The mutual exchange of such objects as can only be produced in districts and spots, but more abundantly in those spots than their inhabitants require, and of which the utility is universal, must be conducive to the enjoyments and welfare of all concerned. The
manifold advantages of such an exchange,—of our giving woollens for tea, and knives for bark,—can no more be doubted than the advantages of the division of labour, or of the due cultivation of both our mental and bodily faculties.
The advantages of mutually exchanging those different productions which are only favoured by difference of climate and soil, may be made, I think, equally evident. Many of our most useful and valuable manufactures could not exist, except we made such an exchange. We do not possess more than enough land in our immediate neighbourhood to supply us with the bulky articles of provision, such as cattle, potatoes, corn, which cannot so conveniently be brought from a distance; and where, then, could we find the means of growing cotton, the raw material of our most extensive manufacture? At present, this is conveniently brought from several distant parts of the earth, and working it up gives employment and subsistence, including the sailors who bring it, and the persons who make the machinery for manufacturing it, to at least one-tenth part of our whole population.

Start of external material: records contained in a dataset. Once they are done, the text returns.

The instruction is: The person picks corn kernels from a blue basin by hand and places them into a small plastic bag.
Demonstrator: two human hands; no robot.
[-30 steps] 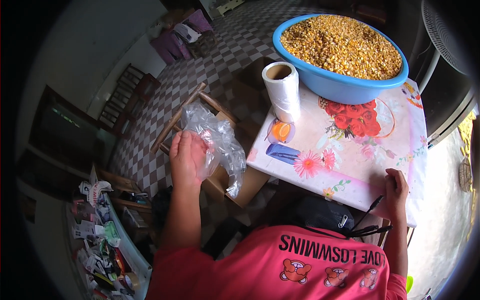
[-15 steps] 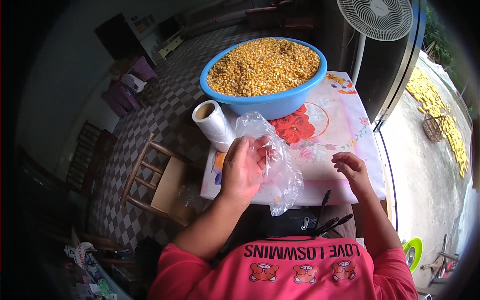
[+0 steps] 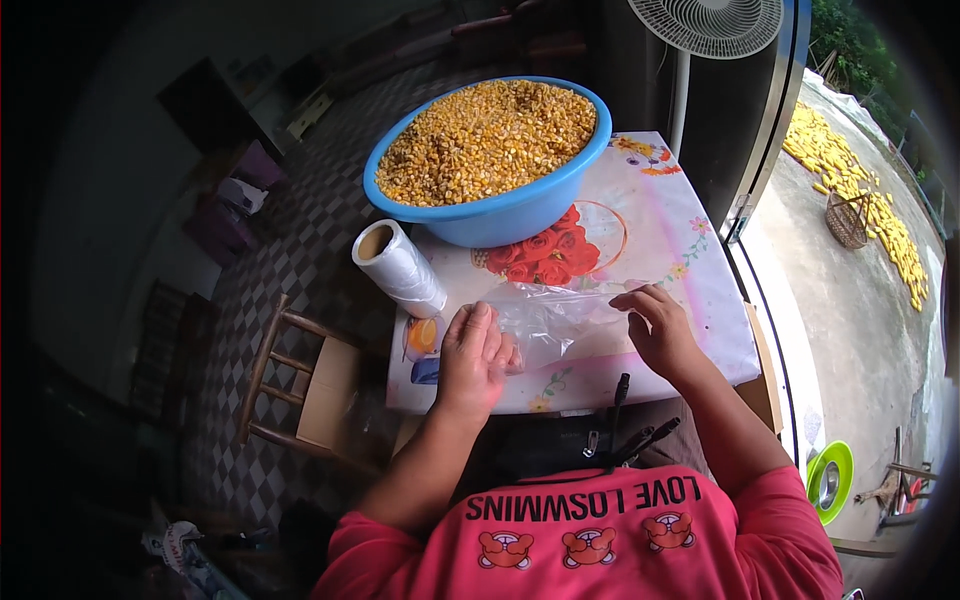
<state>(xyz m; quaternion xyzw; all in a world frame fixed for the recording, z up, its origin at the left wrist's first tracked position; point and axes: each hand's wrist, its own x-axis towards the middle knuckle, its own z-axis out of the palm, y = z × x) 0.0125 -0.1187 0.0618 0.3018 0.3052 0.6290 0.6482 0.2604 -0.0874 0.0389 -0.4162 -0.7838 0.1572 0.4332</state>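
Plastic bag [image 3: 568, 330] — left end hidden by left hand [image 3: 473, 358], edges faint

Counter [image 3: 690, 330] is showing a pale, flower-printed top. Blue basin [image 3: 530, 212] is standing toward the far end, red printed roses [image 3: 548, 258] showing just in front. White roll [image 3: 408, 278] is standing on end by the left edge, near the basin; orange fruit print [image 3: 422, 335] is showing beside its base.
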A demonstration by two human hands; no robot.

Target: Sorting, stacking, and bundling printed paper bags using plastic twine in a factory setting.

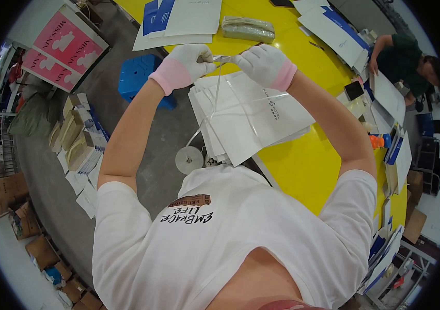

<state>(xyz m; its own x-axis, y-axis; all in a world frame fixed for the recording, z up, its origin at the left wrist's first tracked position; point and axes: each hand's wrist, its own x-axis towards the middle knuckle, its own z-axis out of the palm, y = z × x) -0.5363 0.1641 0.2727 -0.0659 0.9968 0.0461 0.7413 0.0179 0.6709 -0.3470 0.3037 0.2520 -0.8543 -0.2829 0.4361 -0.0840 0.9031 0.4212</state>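
Note:
A stack of flat white paper bags (282, 121) lies at the near edge of the yellow table, with white plastic string (218, 88) running across it both ways. Over the stack's far side, my left hand (185, 63), in a white glove with a pink cuff, pinches the string. Close beside it, my right hand (265, 66), gloved the same, grips the string too. A short twisted length shows between the two hands. From the stack's left side, a strand runs down toward a round white spool (189, 160) near my body.
The yellow table (302, 170) carries a wrapped bundle (248, 29), white and blue sheets (181, 18) and a dark phone (354, 91). A blue stool (138, 77) stands left. At the right, another person (408, 59) handles a white board. Stacked bundles (80, 139) sit on the floor.

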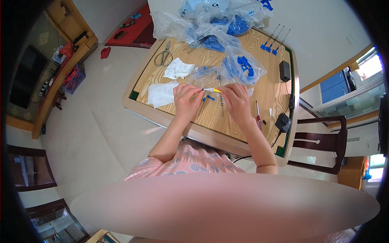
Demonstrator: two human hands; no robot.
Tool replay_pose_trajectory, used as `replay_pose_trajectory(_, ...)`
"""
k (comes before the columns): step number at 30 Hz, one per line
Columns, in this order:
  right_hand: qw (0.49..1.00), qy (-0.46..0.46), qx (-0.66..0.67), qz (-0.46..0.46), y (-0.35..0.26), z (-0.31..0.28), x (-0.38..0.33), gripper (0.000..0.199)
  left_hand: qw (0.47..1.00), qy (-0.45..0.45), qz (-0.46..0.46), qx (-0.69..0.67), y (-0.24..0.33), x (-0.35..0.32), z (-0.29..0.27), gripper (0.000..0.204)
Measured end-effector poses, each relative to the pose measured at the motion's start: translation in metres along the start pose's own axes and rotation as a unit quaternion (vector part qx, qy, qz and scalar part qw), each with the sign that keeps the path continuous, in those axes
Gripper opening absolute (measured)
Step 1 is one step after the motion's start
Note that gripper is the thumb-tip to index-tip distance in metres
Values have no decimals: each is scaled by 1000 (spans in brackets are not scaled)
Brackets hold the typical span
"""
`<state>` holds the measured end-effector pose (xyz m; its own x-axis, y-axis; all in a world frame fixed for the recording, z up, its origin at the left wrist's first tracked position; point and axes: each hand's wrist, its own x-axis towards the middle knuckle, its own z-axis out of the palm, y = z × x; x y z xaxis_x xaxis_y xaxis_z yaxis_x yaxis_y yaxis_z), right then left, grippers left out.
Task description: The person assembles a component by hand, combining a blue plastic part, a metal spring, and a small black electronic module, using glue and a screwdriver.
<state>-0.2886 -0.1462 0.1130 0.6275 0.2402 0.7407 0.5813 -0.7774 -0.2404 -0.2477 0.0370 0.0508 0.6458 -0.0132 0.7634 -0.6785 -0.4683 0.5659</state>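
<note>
A small white-and-yellow tube (210, 89) is held level between my hands above the near half of the table. At its white end, beside a small dark-blue bit, the fingertips of my left hand (187, 99) are pinched together. My right hand (238, 100) grips the yellow end, its fingers closed. Just below the tube lie small blue plastic pieces (210, 98). A thin dark rod with a coiled spring (222, 100) lies beside my right hand, pointing toward me. White tissue (160, 94) spreads on the table beside my left hand.
Scissors (164, 58) and crumpled tissue (178, 68) lie at left. Clear bags with blue parts (239, 67) cover the far middle. Blue-ended rods (268, 47) lie far right, near black adapters (285, 71) with cords. A red-handled screwdriver (259, 118) is by my right forearm.
</note>
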Motion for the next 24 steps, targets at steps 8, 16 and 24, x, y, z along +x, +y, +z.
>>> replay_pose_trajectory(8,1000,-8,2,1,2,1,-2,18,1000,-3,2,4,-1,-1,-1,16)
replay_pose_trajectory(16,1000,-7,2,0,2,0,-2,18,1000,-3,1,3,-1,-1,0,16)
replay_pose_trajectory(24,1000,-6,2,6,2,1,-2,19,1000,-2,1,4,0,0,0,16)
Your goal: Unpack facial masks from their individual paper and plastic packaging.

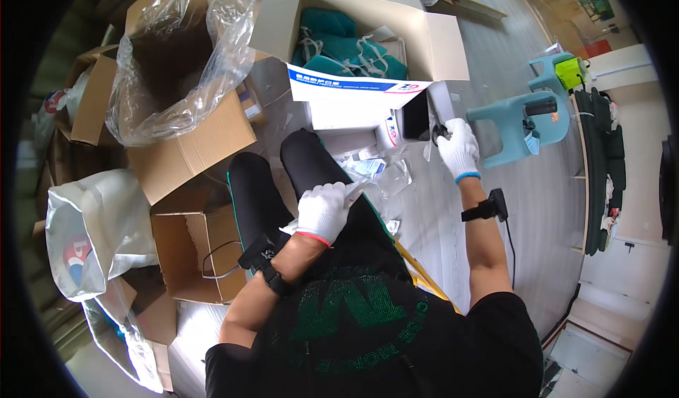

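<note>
My left hand [322,210], in a white knit glove with a red cuff, is closed over my lap. It grips the edge of a clear plastic bag [390,180], which spreads to the right over the floor. My right hand [460,150], in a white glove with a blue cuff, reaches out ahead on the right. Its fingers are closed on black-handled scissors [439,132], mostly hidden by the hand. Just left of them lies a black phone [416,118]. Ahead of my knees stands an open white carton [339,90] with teal face masks [350,51] inside.
A large brown box [191,143] lined with clear plastic stands at the left, above a smaller open box [194,256]. A white sack [106,221] is further left. Light-blue stools [516,118] stand at the right. A dark rack cushion [600,171] leans along the right wall.
</note>
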`<state>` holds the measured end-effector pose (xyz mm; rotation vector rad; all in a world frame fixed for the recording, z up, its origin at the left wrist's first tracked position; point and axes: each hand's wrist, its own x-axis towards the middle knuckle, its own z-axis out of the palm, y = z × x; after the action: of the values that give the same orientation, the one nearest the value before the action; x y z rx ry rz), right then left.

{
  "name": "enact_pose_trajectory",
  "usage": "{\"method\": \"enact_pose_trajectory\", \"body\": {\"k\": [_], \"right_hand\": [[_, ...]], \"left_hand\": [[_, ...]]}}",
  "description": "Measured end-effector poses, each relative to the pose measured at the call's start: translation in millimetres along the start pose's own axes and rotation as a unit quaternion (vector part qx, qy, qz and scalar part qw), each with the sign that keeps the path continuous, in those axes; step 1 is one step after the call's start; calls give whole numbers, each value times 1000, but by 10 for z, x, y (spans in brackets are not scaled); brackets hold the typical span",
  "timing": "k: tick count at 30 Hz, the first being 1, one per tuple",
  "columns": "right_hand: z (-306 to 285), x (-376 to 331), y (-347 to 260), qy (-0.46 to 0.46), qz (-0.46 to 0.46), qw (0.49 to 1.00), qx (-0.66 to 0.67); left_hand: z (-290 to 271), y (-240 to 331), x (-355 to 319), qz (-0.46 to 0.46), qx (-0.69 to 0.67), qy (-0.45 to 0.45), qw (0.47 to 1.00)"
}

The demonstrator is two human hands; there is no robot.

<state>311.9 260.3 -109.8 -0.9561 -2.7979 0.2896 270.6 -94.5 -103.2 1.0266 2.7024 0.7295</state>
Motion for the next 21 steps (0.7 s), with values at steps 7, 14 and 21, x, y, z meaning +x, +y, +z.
{"method": "enact_pose_trajectory", "body": {"k": [7, 14, 21], "right_hand": [[84, 149, -59, -84, 63, 991, -84], [96, 170, 1, -104, 104, 982, -116], [203, 205, 436, -151, 119, 960, 203]], "left_hand": [[-66, 0, -101, -45, -22, -48, 998], [-53, 77, -223, -50, -25, -78, 995], [11, 165, -313, -38, -18, -71, 997]]}}
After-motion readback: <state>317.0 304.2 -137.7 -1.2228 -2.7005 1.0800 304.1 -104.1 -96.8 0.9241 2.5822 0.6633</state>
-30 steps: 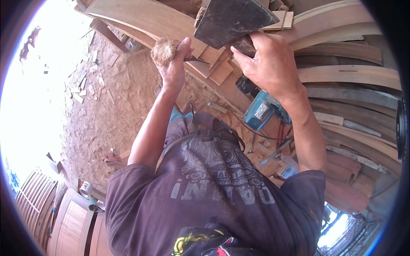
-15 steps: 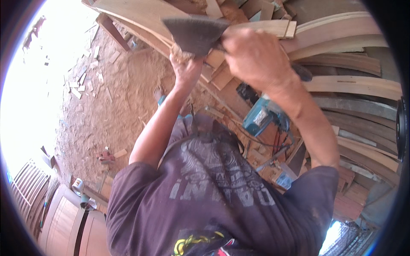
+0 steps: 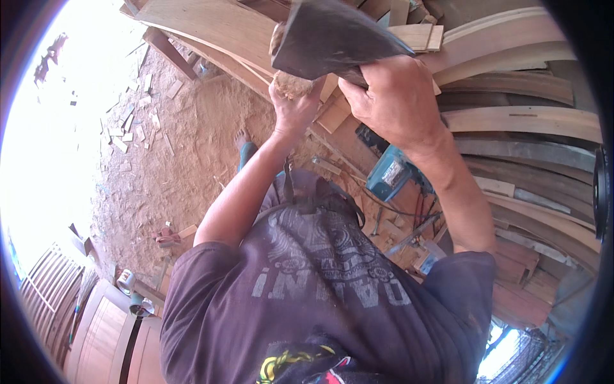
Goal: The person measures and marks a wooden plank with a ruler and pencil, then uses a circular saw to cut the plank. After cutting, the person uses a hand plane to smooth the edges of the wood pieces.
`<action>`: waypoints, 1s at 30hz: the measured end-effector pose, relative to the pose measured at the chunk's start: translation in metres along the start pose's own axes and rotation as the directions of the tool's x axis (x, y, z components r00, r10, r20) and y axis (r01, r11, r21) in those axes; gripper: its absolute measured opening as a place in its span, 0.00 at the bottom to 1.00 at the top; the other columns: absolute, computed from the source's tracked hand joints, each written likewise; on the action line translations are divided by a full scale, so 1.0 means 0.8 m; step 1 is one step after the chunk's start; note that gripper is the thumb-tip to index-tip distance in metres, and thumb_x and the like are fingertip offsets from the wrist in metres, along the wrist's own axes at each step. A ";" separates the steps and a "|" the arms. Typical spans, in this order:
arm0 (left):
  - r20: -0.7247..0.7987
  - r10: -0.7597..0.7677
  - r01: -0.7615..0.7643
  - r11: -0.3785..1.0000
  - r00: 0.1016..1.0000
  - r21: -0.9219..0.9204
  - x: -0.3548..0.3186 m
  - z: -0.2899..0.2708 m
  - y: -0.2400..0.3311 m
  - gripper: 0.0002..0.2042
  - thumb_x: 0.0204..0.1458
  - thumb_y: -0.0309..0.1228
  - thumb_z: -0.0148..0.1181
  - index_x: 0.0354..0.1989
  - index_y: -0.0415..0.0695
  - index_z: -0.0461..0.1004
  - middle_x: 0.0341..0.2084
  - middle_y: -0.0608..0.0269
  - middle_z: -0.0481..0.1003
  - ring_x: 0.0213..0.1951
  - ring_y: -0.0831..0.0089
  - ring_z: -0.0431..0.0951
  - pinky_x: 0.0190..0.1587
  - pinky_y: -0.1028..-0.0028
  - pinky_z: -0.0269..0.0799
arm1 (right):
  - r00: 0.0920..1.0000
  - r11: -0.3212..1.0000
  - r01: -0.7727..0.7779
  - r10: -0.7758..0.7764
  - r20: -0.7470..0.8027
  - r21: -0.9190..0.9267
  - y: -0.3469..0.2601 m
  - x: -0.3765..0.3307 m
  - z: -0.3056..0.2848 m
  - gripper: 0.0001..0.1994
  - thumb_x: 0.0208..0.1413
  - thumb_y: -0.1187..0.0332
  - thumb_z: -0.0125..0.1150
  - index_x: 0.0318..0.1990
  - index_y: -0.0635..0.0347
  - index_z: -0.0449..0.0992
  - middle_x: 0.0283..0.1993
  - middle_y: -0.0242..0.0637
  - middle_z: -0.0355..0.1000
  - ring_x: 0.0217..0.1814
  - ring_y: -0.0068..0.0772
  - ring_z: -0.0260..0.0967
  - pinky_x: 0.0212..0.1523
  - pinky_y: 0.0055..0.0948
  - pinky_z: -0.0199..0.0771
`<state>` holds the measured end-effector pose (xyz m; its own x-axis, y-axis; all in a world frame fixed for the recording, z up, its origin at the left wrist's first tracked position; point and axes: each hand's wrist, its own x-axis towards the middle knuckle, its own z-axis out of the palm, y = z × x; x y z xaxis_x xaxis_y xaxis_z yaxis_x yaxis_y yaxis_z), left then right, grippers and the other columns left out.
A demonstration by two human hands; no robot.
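Note:
My right hand (image 3: 403,96) is closed round the handle of a hatchet (image 3: 332,38), whose broad dark blade is raised over the far end of the workbench. My left hand (image 3: 295,109) grips a piece of wood (image 3: 293,86) with a rough, pale, chipped end facing me. The blade passes just above this piece and hides most of it; whether they touch I cannot tell. Behind the blade's left edge another bit of light wood (image 3: 276,40) shows. The handle is mostly hidden in my fist.
A wide plank (image 3: 211,25) lies along the bench at the far left. Curved timbers (image 3: 524,121) are stacked on the right. A teal power tool (image 3: 388,174) with a cord sits below my right wrist. Wood scraps (image 3: 118,142) litter the dirt floor, and a bare foot (image 3: 242,137) shows.
The hatchet has moved right and toward the far edge, its blade now turned at another angle. My left hand and the wood have shifted slightly right.

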<state>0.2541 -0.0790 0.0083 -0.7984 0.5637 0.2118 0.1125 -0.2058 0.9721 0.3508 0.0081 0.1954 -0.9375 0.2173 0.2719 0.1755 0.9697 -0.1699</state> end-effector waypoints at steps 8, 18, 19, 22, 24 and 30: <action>0.443 -0.322 0.234 0.942 0.837 0.242 -0.040 0.023 0.052 0.20 0.46 0.34 0.80 0.47 0.44 0.81 0.39 0.57 0.82 0.42 0.56 0.84 0.46 0.61 0.78 | 0.888 0.858 -0.456 0.420 0.187 0.236 0.027 -0.097 0.008 0.12 0.56 0.66 0.71 0.41 0.66 0.81 0.35 0.56 0.81 0.42 0.61 0.82 0.42 0.50 0.82; 0.970 -0.035 -0.360 0.925 0.242 0.123 -0.101 -0.033 0.042 0.26 0.45 0.32 0.73 0.56 0.42 0.75 0.43 0.49 0.81 0.44 0.46 0.83 0.47 0.51 0.80 | 0.315 0.070 -0.746 0.913 0.258 0.662 -0.055 -0.267 0.067 0.14 0.58 0.67 0.77 0.43 0.69 0.83 0.36 0.39 0.84 0.37 0.27 0.80 0.42 0.34 0.78; 0.962 -0.135 -0.389 0.894 0.237 0.221 -0.092 -0.045 0.044 0.27 0.44 0.32 0.73 0.56 0.41 0.75 0.44 0.48 0.81 0.44 0.45 0.84 0.47 0.51 0.82 | 0.282 0.039 -0.758 0.920 0.273 0.651 -0.064 -0.278 0.075 0.14 0.58 0.67 0.76 0.43 0.69 0.83 0.36 0.39 0.84 0.37 0.27 0.80 0.41 0.34 0.78; 0.860 -0.127 -0.428 0.825 0.495 0.369 -0.036 -0.095 0.026 0.15 0.52 0.28 0.73 0.48 0.45 0.82 0.45 0.53 0.85 0.40 0.54 0.87 0.44 0.59 0.86 | 0.210 -0.056 -0.734 0.929 0.304 0.677 -0.092 -0.307 0.105 0.14 0.57 0.65 0.76 0.43 0.68 0.83 0.35 0.41 0.83 0.36 0.29 0.79 0.40 0.35 0.78; 0.837 -0.133 -0.468 0.778 0.531 0.420 0.035 -0.131 -0.007 0.15 0.52 0.32 0.77 0.46 0.44 0.83 0.46 0.53 0.84 0.44 0.54 0.87 0.47 0.59 0.85 | 0.173 -0.061 -0.781 0.935 0.309 0.622 -0.110 -0.316 0.115 0.15 0.57 0.65 0.76 0.43 0.68 0.83 0.35 0.41 0.83 0.36 0.30 0.80 0.41 0.35 0.78; 0.884 -0.159 -0.776 0.427 0.441 0.464 0.265 -0.198 -0.072 0.47 0.43 0.37 0.85 0.73 0.47 0.65 0.72 0.51 0.64 0.42 0.57 0.87 0.48 0.58 0.85 | 0.109 -0.049 -0.789 0.970 0.218 0.612 -0.148 -0.296 0.167 0.14 0.57 0.63 0.77 0.41 0.66 0.82 0.32 0.39 0.82 0.33 0.28 0.80 0.35 0.34 0.78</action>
<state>-0.0154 -0.0747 -0.0189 0.1530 0.9878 0.0280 0.9422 -0.1544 0.2974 0.5118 -0.1732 0.0246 0.0028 0.9399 -0.3413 0.5470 -0.2872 -0.7863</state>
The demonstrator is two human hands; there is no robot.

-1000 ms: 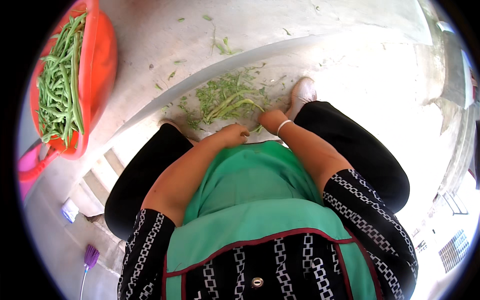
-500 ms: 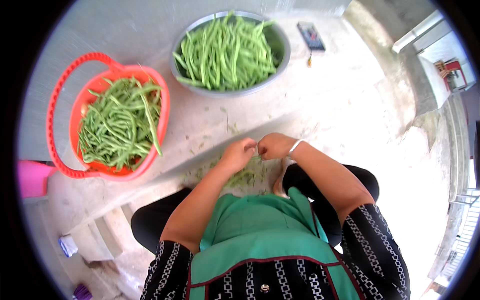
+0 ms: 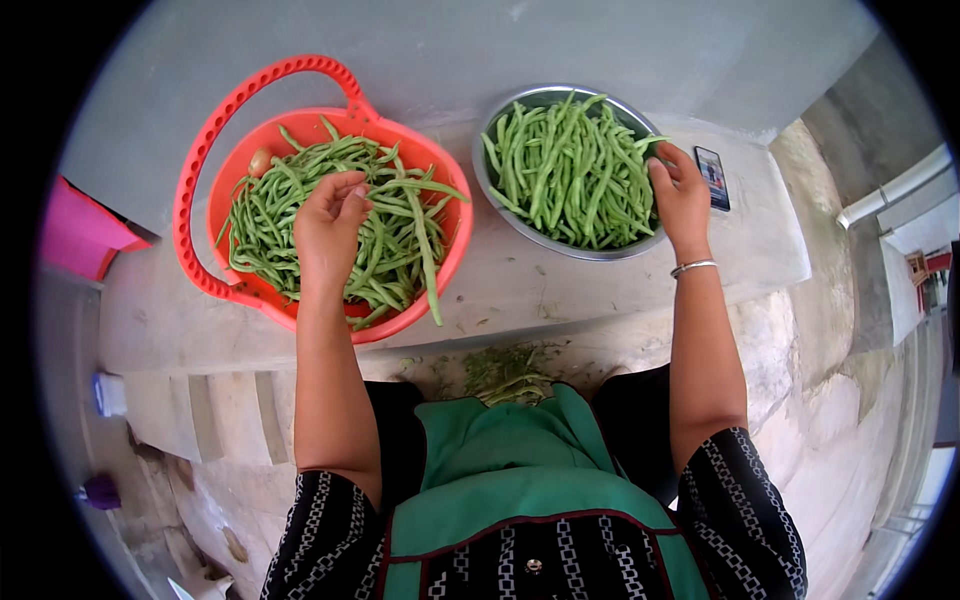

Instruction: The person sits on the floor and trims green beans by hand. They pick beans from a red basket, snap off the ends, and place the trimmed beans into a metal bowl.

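Observation:
My left hand (image 3: 332,225) hovers over green beans (image 3: 385,240) heaped in a red plastic basket (image 3: 455,270). Its fingers are loosely bent, thumb and forefinger a little apart, with nothing visible between them. At the right rim of a grey metal bowl (image 3: 590,254), my right hand (image 3: 684,195) has its thumb and forefinger apart beside the bowl's heaped green beans (image 3: 570,175). One bean end pokes out by those fingertips; whether they touch it I cannot tell. A silver bangle circles my right wrist.
Basket and bowl stand on a concrete ledge (image 3: 520,290) against a grey wall. A phone (image 3: 712,178) lies right of the bowl. The basket's raised handle (image 3: 190,190) arches at its left. Bean trimmings (image 3: 505,372) lie below the ledge, and a pink container (image 3: 85,235) stands far left.
My hands, together above the trimmings before, have parted: the left moved up and left over the basket, the right up and right to the bowl. The whole view has shifted.

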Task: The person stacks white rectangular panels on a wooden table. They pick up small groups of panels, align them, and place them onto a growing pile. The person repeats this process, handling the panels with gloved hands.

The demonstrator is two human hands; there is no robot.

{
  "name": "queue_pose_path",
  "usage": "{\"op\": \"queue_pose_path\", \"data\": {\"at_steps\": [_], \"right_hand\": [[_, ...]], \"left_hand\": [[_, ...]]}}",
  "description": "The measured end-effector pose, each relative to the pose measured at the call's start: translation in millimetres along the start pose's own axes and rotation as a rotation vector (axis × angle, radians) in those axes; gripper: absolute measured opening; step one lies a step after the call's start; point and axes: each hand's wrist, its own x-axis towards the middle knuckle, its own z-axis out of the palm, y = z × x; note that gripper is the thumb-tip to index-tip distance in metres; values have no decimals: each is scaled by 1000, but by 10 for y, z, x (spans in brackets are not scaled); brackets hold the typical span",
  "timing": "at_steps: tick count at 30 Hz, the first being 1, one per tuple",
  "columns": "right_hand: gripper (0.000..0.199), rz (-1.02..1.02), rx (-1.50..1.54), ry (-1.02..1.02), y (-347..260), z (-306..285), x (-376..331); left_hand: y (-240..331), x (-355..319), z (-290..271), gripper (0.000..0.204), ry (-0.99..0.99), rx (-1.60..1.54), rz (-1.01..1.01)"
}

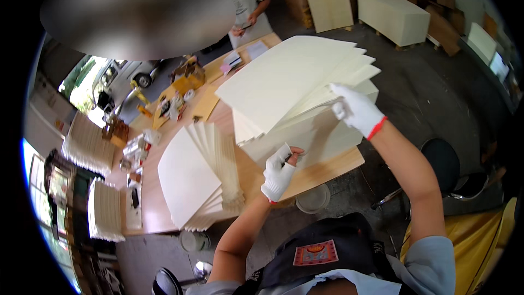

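A tall stack of large white sheets (295,76) rises on the wooden table in front of me, its upper layers fanned out to the right. My right hand (357,110), in a white glove with a red cuff, is at the right edge of the fanned layers. Its fingers are bent round the edge of a sheet. In front of the stack's near side is my left hand (279,172), gloved with bare fingertips. Thumb and forefinger close on a small dark thing (287,158), too small to name. A lower fanned stack of white sheets (188,177) lies to its left.
The wooden table (251,177) also bears a yellow box (188,79), tape and small items. More white stacks (90,145) stand at far left. A person (251,8) stands beyond the table. A dark chair (439,164) is on my right; a bucket (195,240) sits below.
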Motion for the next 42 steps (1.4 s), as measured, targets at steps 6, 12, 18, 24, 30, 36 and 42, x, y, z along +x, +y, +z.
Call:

Silk, manufacturing which, employs a great, though not an equal number of our people, and enables them to subsist comfortably, is also a foreign production. It might be, and is, produced in England, but in such small quantities, and at such a great expense, that if we did not import it from climates enjoying a warmer sun and brighter sky, our spinning-mills would fall to ruin, our looms would be idle, the cheerful shuttle, with its accompanying hum of human voices, would no longer be heard, and our numerous silk manufacturers, with all
their skill, intellect, and happiness, would be gradually annihilated.
*52
Cochineal, indigo, and various other substances used in dying, are not the produce of Britain; they, or substitutes for them, could perhaps be procured or made here, but at such a cost as would check, if not ruin, several of our most flourishing manufactures. Much of our furniture, and even the frames of our houses, are made of foreign wood. Our chair and cabinet makers, and our house carpenters, are as dependent on the forests of Honduras and Norway, as the cotton manufacturers are on the cultivators of Georgia, for the raw materials they work into beautiful furniture or invaluable dwellings.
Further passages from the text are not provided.